> **About this task**:
Give the number of lines in the material below that contain the word "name", and nothing else.

── Material provided

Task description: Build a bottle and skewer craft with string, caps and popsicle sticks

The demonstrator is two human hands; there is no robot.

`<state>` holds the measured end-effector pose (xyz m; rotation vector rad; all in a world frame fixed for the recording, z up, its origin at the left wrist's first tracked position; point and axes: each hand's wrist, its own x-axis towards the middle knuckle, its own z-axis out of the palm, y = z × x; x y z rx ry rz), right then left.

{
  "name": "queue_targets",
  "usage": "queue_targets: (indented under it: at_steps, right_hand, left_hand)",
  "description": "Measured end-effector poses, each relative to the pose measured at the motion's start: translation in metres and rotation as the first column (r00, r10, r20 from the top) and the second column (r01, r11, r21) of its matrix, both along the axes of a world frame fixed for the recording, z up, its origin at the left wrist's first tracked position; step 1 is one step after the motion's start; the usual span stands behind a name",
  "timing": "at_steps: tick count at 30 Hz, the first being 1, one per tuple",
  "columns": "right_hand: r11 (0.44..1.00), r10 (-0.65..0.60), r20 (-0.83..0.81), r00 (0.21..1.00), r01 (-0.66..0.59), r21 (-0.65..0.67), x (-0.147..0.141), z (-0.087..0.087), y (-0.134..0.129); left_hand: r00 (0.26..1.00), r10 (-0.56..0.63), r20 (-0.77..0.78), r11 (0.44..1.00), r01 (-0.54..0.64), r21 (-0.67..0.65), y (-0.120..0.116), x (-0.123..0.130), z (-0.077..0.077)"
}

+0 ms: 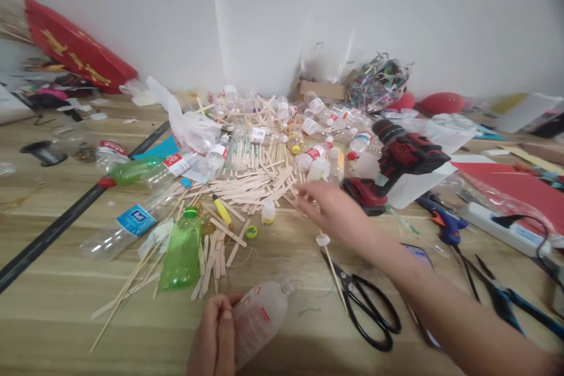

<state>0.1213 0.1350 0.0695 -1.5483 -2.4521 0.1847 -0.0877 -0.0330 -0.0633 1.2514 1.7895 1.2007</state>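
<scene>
My left hand is closed around the lower part of a translucent bottle with red print, its open neck pointing up and right. My right hand reaches over the pile of wooden sticks; its fingers are stretched forward and apart, near a small white bottle, and nothing shows in them. Below that hand lies a thin stick with a white disc at its top, beside black-handled scissors. A small glue bottle stands left of the hand.
A red drill stands at the right, with a glue gun, a power strip, a phone and pliers near it. Several plastic bottles, a green bottle among them, lie or stand across the middle and left.
</scene>
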Motion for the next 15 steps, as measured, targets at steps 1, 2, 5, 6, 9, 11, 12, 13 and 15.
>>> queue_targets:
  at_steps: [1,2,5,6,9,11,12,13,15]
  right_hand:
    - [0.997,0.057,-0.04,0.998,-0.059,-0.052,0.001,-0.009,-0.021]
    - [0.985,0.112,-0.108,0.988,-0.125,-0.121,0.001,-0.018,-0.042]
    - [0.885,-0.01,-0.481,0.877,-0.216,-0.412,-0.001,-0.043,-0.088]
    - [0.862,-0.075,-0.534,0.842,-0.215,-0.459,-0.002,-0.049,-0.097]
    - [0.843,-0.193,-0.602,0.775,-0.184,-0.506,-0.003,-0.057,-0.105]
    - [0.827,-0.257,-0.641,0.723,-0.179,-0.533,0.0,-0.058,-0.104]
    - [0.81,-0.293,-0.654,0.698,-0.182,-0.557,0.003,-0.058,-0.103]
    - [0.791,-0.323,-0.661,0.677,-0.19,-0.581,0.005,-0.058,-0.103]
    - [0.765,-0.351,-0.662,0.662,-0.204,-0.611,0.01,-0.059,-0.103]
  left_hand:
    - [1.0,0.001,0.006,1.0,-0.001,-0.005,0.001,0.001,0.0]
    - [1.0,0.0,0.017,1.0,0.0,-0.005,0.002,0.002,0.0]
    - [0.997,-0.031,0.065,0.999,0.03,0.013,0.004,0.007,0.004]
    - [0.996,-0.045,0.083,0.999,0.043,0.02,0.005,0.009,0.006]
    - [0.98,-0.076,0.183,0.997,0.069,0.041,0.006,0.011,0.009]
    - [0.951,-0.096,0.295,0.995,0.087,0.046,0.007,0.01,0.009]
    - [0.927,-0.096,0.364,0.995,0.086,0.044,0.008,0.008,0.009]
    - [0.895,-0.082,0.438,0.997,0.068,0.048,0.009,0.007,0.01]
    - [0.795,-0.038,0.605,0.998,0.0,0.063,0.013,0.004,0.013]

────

> **Exercise result**:
2